If you are a Sci-Fi fan like me, you may have always wondered when technology will catch up to the Hyper-drive (Star Wars) and Communicator (Star Trek) and finally be available to the average person. Though we may never arrive at the day when we can transport ourselves from space ship to planet by ‘Energising’, it seems we are closer than ever before to having our own Star Trek style Computer to talk to, much like Captain Kirk, thanks to Google and Amazon.
Last week Google announced the much anticipated launch of ‘Home’, their first voice activated speaker for the home. However, every piece of coverage around the launch mentioned the main rival product ‘Echo’ by Amazon which has been available for nearly 2 years in the US (and was released to the UK a week before Google’s announcement about ‘Home’).
The UK is no doubt a big market for brands, and the home automation and voice activated sector is the next big thing for consumer tech goods. So what do the two offer and where are other tech brands in this mix?
‘Home’ is only available in the US for now and retails for $129. From reviewing the Google launch video, if you don’t want to be shouting instructions from upstairs or another room, each household will need more than one ‘Home’ for the home (yes it’s a frustrating name to write about), so let’s hope the cost remains low when it is launched in the UK. ‘Home’ uses Google Assistant to control smart home and internet controlled products in the home, answer queries, play music, create shopping lists, provide travel updates, etc. ‘Home’ comes with seven interchangeable bases so it can be tweaked to fit your interior.
According to The Guardian, ‘Echo’ was not expected to be such a success. Its release to the UK market has been carefully planned; Echo has been adapted for the UK with an English accent, has allegedly been programmed to understand the broad variety of British accents and Amazon has selected key journalists to trial Echo at their home – see Rory Cellan-Jones of the BBC testing Echo here. Echo can do everything that Google Home can and it is connected to many more partners (as well as Amazon itself for shopping).

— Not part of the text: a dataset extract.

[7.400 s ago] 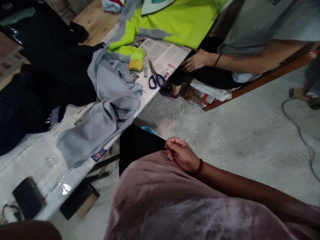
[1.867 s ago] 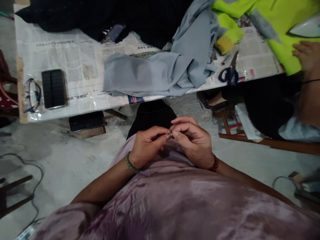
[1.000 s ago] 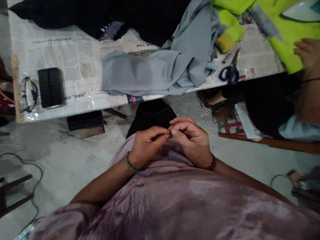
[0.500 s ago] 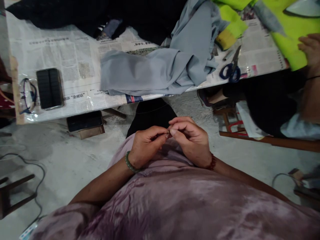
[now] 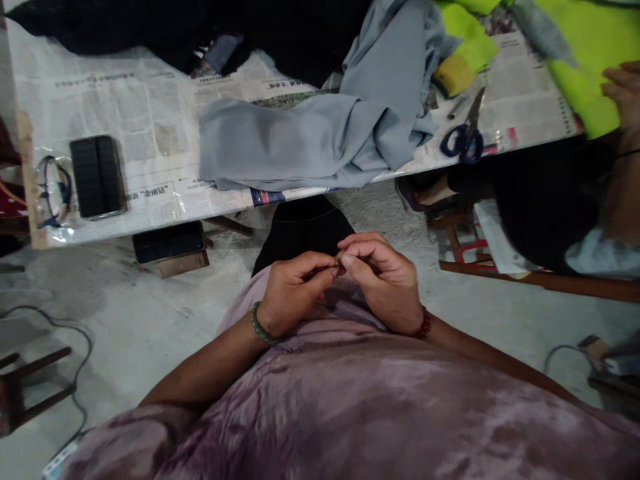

The one added benefit with Echo is that you can control it from any room in the house using the voice remote control. However, at times Alexa can be a bit clunky according to The Verge – watch their video here.
Over the last three weeks a lot of the media have asked where Apple is with their plans for a home device. Apple has Siri but not as a separate personal assistant unit for the home… yet. Bloomberg reported at the end of September that Apple are planning a smart-home device with superior microphone and speaker technology (two things that owners of Echo units have complained about on social media). It’s a matter of ‘watch this space’ with Apple.
My personal take on this? I want a smart home device ASAP, but I fear that, like all other consumer technology, it will take a few iterations of the device (and several years) before it really starts to improve my life and becomes something I can’t live without. The technology in my home would need upgrading too (lights, security, TV, wifi, electrics, heating, etc.) so though the units themselves are not that expensive, making full use of everything a smart-home device can do is going to be costly. I won’t know until I actually own one, plus I think the lure of being able to ask a question to thin air à la Captain Kirk, means I will probably give in pretty soon.